豊浦寺跡近くにある難波池。
この場所はやはり、隠れたパワースポットでしょう。
難波池(2010年撮影)。
仏教排斥派の物部尾輿が仏像を投げ込んだと伝えられる池です。
仏像を洗い清めた『すすぎの瀧』!善光寺の御本尊
その仏像はなんと、百済の聖明王から欽明天皇に贈られた日本で最初の仏像だったのです。
仏像拝観は近年ブームになりつつありますが、その発端は興福寺の阿修羅像だったことを思い出します。
アシュラーと呼ばれる阿修羅ファンが、こぞって興福寺を訪れて話題になりました。今も全国各地に数えきれないほどの仏像が祀られています。その仏像の先陣を切る一体が、あろうことか池に投げ捨てられていたのです。
難波池の由来。
日本最古の仏像といえば、豊浦寺跡からもほど近い飛鳥寺の飛鳥大仏を思い浮かべる人も多いと思います。実は飛鳥大仏よりも古い仏像が難波池に放り込まれていたのです。
奈良交通かめバスの豊浦バス停。
仏像を池に捨て去るなんて、なんともセンセーショナルな事件ですよね。
飛鳥寺は日本最古の本格的仏教寺院ですが、飛鳥寺よりも先に豊浦寺というお寺があったことを忘れてはなりません。

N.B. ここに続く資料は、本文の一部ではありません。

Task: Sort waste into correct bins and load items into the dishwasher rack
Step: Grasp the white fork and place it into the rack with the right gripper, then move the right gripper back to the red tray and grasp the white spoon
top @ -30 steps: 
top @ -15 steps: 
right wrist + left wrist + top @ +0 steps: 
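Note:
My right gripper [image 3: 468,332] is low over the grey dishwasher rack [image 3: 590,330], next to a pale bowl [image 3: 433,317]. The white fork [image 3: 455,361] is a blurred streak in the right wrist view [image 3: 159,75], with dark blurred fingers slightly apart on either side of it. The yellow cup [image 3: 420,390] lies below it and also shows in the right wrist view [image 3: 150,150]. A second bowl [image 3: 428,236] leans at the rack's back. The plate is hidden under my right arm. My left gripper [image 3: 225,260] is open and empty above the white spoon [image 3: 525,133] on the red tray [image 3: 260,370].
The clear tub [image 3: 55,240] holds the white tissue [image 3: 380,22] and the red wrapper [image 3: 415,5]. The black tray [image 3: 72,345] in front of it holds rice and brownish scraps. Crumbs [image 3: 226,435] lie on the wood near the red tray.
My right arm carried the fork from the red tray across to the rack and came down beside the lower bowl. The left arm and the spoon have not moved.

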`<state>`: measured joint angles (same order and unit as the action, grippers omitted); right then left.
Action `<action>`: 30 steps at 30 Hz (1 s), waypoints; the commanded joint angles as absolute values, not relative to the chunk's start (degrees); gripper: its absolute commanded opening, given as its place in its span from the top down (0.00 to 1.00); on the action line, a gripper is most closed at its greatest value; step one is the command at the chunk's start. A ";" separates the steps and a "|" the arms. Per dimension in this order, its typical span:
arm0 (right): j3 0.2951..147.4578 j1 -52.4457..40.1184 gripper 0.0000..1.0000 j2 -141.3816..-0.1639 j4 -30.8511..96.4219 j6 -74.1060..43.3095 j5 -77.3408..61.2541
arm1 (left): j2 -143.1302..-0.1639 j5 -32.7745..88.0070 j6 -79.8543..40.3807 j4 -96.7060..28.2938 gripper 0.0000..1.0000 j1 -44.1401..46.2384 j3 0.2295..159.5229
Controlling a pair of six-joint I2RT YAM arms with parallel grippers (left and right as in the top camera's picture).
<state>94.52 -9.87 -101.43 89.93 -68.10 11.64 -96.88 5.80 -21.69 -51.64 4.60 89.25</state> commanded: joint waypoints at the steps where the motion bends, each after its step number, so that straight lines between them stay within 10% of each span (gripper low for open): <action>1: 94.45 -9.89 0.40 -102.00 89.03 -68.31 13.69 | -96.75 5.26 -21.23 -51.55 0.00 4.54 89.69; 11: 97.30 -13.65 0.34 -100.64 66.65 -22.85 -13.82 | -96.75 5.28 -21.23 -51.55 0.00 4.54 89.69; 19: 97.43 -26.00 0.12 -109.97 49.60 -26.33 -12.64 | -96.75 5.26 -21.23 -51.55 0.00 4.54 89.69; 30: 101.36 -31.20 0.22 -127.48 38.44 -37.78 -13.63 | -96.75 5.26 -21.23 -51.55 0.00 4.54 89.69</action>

かつての豊浦寺跡は、今では向原寺という名前になっています。
聖徳太子の霊場の一つにも数えられます。
聖徳太子といえば推古天皇を連想しますが、それもそのはず、この辺りは推古天皇の豊浦宮跡があった場所でもあるのです。
向原寺本堂の木鼻。
歴史を遡れば、この周辺には蘇我氏の大邸宅がありました。
推古天皇は蘇我氏の出身だと聞いたことがありますが、腑に落ちる史実ではないかと思われます。
向原寺(豊浦寺跡)の本堂。
仏教伝来は欽明天皇の時代です。
日本古来の神を信奉する天皇は、百済の聖明王から頂いた金銅の仏像を蘇我稲目に手渡します。仏教擁護派の蘇我氏と排斥派の物部氏の争いは歴史的にも有名ですが、難波池のお話にも如実に表れています。
向原寺の裏手に鎮座する甘樫坐神社。
右手に巨大な石造物が見えますね・・・立石です。
すすぎの瀧。
難波池から甘樫丘豊浦休憩所の方へ歩いて行くと、程なく左手にすすぎの瀧がありました。
散歩中の土地の住人に教えて頂いたのですが、難波池に投げ込まれた金銅仏はこの瀧で洗い清められたということです。
すすぎの瀧を案内する石碑。
右手の階段を降りていくと、先ほどの瀧の祠に辿り着きます。
向原寺の「向」でしょうか。
難波池に放り込まれ、すすぎの瀧で清められた金銅仏。その歴史的金銅仏は現在、長野の善光寺の御本尊となっておられます。難波池を通りかかった本田善光さんがお持ち帰りになられたとのことです。
豊浦近辺の住民の方々は、今でも講を組んで善光寺参りを続けておられるそうです。
日本仏教の始まりの地。
それがここ、難波池周辺のエリアだと言っても過言ではないでしょう。